Disclosure information: Dr. Sterling reported that he had no conflicts.

Jennie McKee is a staff writer for AAOS Now. She can be reached at mckee@aaos.org

Bottom line

  • Hip fracture outcomes have been studied extensively in white women, but few studies have included male patients or those representing racial and ethnic minorities.
  • Overall, male hip fracture patients are younger, less healthy, and have significantly higher rates of postoperative mortality and morbidity than female patients.
  • A study of 42,479 patients who received inpatient rehabilitation for hip fracture found that the Functional Independence Measure at discharge and at 3 to 6 months follow-up was significantly lower for non-Hispanic blacks and Hispanics compared with whites.

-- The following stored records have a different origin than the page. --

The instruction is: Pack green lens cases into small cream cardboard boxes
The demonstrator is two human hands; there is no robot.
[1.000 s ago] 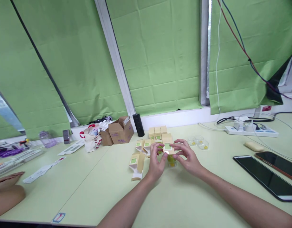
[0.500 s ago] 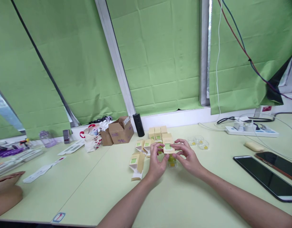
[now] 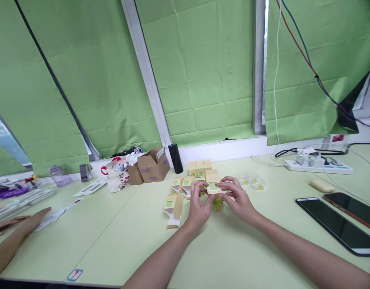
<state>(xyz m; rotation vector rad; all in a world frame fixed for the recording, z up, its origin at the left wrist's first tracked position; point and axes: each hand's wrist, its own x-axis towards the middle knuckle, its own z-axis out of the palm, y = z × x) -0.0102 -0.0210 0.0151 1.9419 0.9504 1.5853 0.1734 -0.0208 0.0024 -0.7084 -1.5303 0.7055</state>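
Observation:
Both hands hold a small cream cardboard box (image 3: 213, 179) with a green window, raised a little over the table. My left hand (image 3: 200, 204) grips its left edge between thumb and fingers. On the opposite edge, the fingers and thumb of my right hand (image 3: 237, 198) are closed. Just below the box is a clear plastic container (image 3: 218, 206) with something yellow in it, partly hidden by the box and my fingers. To the left stand several similar boxes, the nearest box (image 3: 174, 204) with its white lower flap out. Behind them is another row of boxes (image 3: 199, 165).
Clear containers (image 3: 257, 184) with yellow bits sit right of my hands. Phones (image 3: 338, 222), a power strip (image 3: 320, 165) and cables lie farther right. A black cylinder (image 3: 175, 158), an open carton (image 3: 154, 166) and a bag (image 3: 116, 176) stand behind. Another person's hands (image 3: 31, 220) rest at far left.
The other person's arm at far left has reached forward onto the paper strip. My hands and the box have hardly moved.

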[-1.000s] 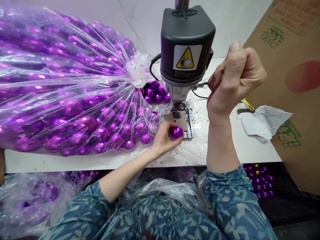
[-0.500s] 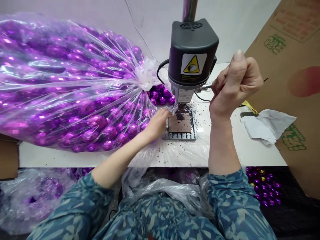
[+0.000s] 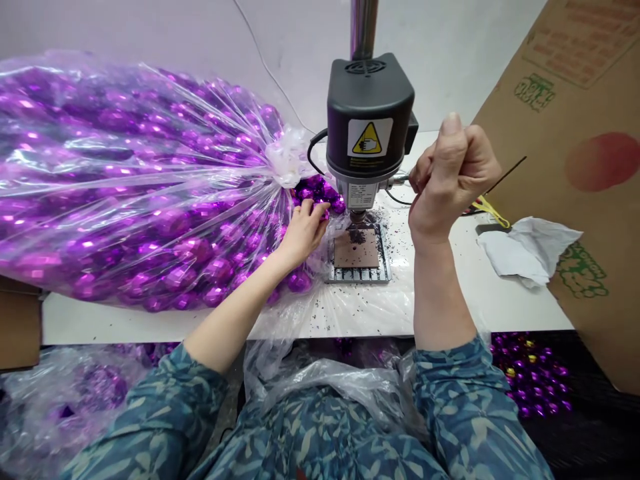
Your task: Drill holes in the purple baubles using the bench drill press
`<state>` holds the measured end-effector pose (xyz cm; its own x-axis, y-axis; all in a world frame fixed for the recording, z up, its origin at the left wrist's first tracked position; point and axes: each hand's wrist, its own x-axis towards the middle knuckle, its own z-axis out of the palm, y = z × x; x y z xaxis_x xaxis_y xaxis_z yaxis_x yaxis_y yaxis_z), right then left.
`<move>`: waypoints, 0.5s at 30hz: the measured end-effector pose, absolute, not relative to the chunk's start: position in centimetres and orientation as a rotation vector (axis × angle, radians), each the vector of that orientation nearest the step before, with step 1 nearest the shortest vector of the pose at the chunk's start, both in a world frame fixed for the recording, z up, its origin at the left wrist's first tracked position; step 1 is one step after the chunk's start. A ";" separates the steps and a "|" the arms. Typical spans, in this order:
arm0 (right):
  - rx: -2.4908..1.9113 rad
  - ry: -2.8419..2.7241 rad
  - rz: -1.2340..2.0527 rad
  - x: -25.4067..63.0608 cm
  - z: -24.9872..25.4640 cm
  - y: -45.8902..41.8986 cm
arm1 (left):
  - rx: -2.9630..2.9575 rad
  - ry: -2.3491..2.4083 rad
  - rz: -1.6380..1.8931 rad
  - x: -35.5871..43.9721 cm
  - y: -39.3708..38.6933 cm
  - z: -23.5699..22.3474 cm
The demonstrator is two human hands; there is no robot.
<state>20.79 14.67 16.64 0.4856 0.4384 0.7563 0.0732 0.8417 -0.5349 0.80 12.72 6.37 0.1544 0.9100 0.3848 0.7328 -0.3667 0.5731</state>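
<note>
White worktop with a drill and a pile of purple balls

Behind the worktop, from where I stand, a pale wall runs across, with a thin cable hanging down it. The pile sits just beside the drill, at the tied neck of a big clear bag that is full of more purple balls. Over it reaches the person's left hand, its fingers bent and spread apart; I can't tell whether they touch a ball. One ball lies below that wrist, at the bag's edge.

The right hand is raised beside the drill, clenched round the end of its lever, thumb upward. Under the drill a brown board with a small hole lies on a slotted metal base; dark shavings cover its back part and scatter around the base. Crumpled paper lies to the right, near a tall leaning carton. Lower down, beyond the worktop's front edge, more purple balls and a few gold ones glint.
</note>
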 end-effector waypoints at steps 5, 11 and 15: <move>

  1. Graham JE, Chang PF, Berges IM, et al: Race/ethnicity and outcomes following inpatient rehabilitation for hip fracture. J Gerontol A Biol Sci Med Sci, 2008; 63(8):860-6.
  2. Wehren LE, Hawkes WG, Orwig DL et al: Gender differences in mortality after hip fracture: the role of infection. J Bone Miner Res, 2003;18: 2231-2237.
  3. Hawkes WG, Wehren LE, Orwig D, et al: Gender differences in functioning after hip fracture. J Gerontol A Biol Sci Med Sci, 2006; 61(5):495-9.